● What is expected:
Whenever the word "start" appears in a line of the listing, copy that line.

● Dataset content:
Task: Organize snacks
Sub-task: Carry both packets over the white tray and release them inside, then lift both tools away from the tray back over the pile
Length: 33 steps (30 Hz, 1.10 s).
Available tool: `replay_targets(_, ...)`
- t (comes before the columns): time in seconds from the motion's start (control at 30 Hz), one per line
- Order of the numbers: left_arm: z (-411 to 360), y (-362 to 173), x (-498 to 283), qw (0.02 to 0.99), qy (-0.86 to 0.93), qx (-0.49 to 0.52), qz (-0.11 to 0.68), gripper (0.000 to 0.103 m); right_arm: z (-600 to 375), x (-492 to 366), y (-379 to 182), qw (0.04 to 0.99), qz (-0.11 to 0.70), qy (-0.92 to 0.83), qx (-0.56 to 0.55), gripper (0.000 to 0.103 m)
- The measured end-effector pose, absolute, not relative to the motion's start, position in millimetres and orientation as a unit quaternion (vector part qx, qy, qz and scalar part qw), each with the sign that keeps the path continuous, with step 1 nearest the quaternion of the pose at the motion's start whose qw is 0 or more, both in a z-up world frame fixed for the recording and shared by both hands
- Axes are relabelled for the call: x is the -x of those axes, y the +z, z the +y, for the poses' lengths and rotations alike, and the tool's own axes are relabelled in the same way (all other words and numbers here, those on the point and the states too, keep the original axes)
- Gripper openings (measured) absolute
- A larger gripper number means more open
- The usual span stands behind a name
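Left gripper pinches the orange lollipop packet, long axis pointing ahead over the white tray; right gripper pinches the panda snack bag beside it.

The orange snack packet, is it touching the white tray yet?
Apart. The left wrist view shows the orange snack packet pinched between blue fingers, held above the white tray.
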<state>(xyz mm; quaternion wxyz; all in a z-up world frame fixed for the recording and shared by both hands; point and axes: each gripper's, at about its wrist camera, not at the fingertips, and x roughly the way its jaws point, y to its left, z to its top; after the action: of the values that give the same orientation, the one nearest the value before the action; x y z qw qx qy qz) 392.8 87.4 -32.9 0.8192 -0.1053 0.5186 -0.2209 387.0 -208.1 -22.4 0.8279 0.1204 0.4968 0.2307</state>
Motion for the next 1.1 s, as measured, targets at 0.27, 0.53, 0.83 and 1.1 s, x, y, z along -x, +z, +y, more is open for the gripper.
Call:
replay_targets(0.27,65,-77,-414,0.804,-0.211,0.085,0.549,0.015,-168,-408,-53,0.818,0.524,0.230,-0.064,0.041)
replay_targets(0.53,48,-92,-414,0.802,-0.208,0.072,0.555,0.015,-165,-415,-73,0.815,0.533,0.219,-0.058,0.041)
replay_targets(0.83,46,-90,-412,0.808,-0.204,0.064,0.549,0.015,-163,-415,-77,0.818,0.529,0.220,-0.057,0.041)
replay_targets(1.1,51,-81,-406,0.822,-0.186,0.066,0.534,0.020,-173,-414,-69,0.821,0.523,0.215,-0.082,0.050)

● Answer space:
- t (comes before the columns): time in seconds from the motion's start (control at 30 Hz), one per line
- The measured end-effector pose, absolute, not relative to the motion's start, position in millimetres and orientation as a unit quaternion (vector part qx, qy, qz and scalar part qw), each with the sign that keeps the path continuous, with step 1 nearest the quaternion of the pose at the motion's start whose qw is 0 or more, both in a z-up world frame fixed for the recording and shared by both hands

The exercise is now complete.